Trust is in short supply for Kate at the start of the summer before her senior year of college. Her parents sentenced her to spend it under the watchful eye of her aunt at the famous Willoughby Inn. It was further proof that she was a prisoner in, and not the decision maker of, her life. Nothing she does is good enough to prove that she learned from the mistakes of her past.
Almost immediately, Kate finds that her new summer home holds another person who understands the unfairness of her situation better than most. Reed Black has had his own share of tragedy and regrets, but instead of trying to fight his reputation, he embraced it.
Sparks fly between Kate and Reed, but his mixed signals remind Kate that she needs to watch her step. He is one temptation she can't afford to indulge in, no matter how strong her attraction to him. If she isn't careful, she'll lose more than her heart.
Where My Heart Breaks held a lot of promise for me - I liked the idea of the girl with the troubled past and the town bad boy finding comfort in each other. Original? Perhaps not. But sometimes you just don't mess with a classic concept.
I really enjoyed the chemistry between Reed and Kate. As characters, however, I had very different feelings about them. I've mentioned before that I try not to be hard on female main characters, because it seems like readers often are. Kate was the type of character that absolutely refused to stand up for herself, and it was endlessly frustrating. Reed, on the other hand, I found very likable. He had his demons, but he was willing to accept horrible treatment by others because he felt so awful about his past. And he was a closet nerd. There is pretty much nothing hotter, as far as I'm concerned.
Speaking of the horrible treatment of Reed, it was shocking and horrifying how awful and judgmental the secondary characters were. They truly treated Kate and Reed awfully and the explanation of "it's a small town thing" felt too thin to explain just how bad it was. It made the fact that Kate catered to them even more upsetting and ridiculous - they certainly didn't deserve any consideration. The only decent people out of the lot were Kate's best friend, Millie, and aunt, Patrice (but that one definitely took while). Millie was encouraging without enabling and Patrice was overbearing but in that loving and well-meaning way of family, but even these two couldn't outweigh the abysmal showing of the rest of the cast.
I've mentioned that I was frustrated with Kate's struggle to please those around her. To make it clear, I'm not at all someone to advocate needless rebellion--in fact, I'm usually not endeared to characters who are too concerned with battling reasonable influences in their lives. But this was a case when the influences were far from reasonable and the main character was too exasperatingly spineless for words. I wanted to slap everyone--the people who were trying to control Kate this way and her for not standing her ground.
The most frustrating part was that after all of this struggle and lack of backbone, when she does finally assert herself nothing happens. I was expecting a blow up and subsequent introspective journey, but it was just like "Oh, okay, you've never stood up for yourself before, but obviously you're serious and we won't be able to change your mind." Really? That's just not how I see this scenario going down.

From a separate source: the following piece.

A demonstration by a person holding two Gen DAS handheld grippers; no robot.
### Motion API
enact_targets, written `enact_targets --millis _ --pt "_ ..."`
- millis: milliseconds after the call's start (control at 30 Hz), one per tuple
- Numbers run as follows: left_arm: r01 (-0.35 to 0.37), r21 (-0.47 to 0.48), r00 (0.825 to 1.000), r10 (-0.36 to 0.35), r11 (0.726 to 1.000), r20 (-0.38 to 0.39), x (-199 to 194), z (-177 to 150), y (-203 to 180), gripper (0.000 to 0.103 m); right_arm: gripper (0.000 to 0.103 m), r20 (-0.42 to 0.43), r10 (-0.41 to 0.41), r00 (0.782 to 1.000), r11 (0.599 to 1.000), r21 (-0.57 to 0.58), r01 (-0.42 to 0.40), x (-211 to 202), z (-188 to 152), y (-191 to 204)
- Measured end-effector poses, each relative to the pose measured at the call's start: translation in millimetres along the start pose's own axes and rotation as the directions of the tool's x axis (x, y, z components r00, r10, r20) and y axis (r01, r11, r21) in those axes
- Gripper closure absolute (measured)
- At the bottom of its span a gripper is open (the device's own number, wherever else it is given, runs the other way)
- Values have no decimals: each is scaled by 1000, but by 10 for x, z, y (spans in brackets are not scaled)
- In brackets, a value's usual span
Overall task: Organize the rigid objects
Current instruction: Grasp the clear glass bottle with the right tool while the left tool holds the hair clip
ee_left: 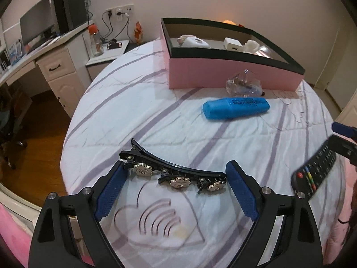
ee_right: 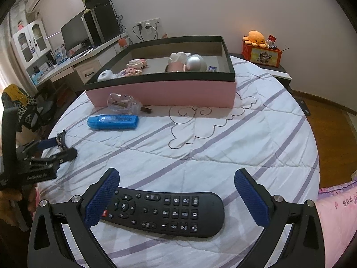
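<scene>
I have both grippers over the bed (ee_left: 138, 116), and I place everything against the pink box (ee_left: 223, 73) standing on it. My left gripper (ee_left: 176, 183) is spread wide around the black hair clip (ee_left: 178, 174), which lies on the quilt well in front of the box; the clip fits between the blue pads (ee_left: 111, 192), and I cannot tell whether they touch its ends. My right gripper (ee_right: 176, 196) also stands wide, with the black remote control (ee_right: 165, 214) lying flat on the quilt between its fingers, the left pad (ee_right: 100, 198) over the remote's end, the right pad apart from it. The blue highlighter (ee_right: 112, 122) lies near the box's front wall, and a clear glass bottle (ee_right: 125, 105) rests on its side just beside that wall. Inside the box sit several small pale objects (ee_right: 178, 63).
</scene>
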State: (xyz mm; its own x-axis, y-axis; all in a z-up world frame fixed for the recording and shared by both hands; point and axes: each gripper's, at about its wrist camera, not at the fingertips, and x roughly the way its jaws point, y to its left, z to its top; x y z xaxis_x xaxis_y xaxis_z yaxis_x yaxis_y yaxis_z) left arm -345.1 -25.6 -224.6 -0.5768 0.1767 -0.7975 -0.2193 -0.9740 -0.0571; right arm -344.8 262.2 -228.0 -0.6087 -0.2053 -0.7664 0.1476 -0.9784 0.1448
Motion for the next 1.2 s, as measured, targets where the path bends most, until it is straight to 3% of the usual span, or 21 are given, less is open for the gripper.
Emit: enact_targets --millis 400,800,1200 --pt "50 5 998 -50 999 39 -111 -23 -63 12 0 -13 21 1000 999 -24 -21 194 216 288" --pt "46 42 998 -48 998 49 -18 95 -91 12 0 -53 88 995 990 114 -82 688 618 559" --pt "49 50 998 -51 998 38 152 137 -29 12 0 -100 37 994 984 180 -18 1134 782 602"
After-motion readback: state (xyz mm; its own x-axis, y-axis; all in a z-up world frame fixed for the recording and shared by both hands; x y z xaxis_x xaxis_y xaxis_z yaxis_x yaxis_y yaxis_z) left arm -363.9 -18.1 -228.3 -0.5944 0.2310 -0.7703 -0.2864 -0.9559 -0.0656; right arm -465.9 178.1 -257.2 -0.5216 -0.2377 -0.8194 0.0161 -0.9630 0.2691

It was largely this ending that threw me. I could've dealt with the behavior of the characters if it had felt more consistent at the end, but it just felt to me like the floor fell out from beneath the story as it came to an end.
So, overall, I liked it. The progression of Kate and Reed's relationship had great levels of conflict, steam, and tension and showed a lot of promise, as did the premise itself. My rating suffered, however, from a) the general crappiness of the minor characters' treatment of others and b) the lack of climax. While I would recommend it as a good, quick NA read, I would also warn of a decent chance of frustration by the end.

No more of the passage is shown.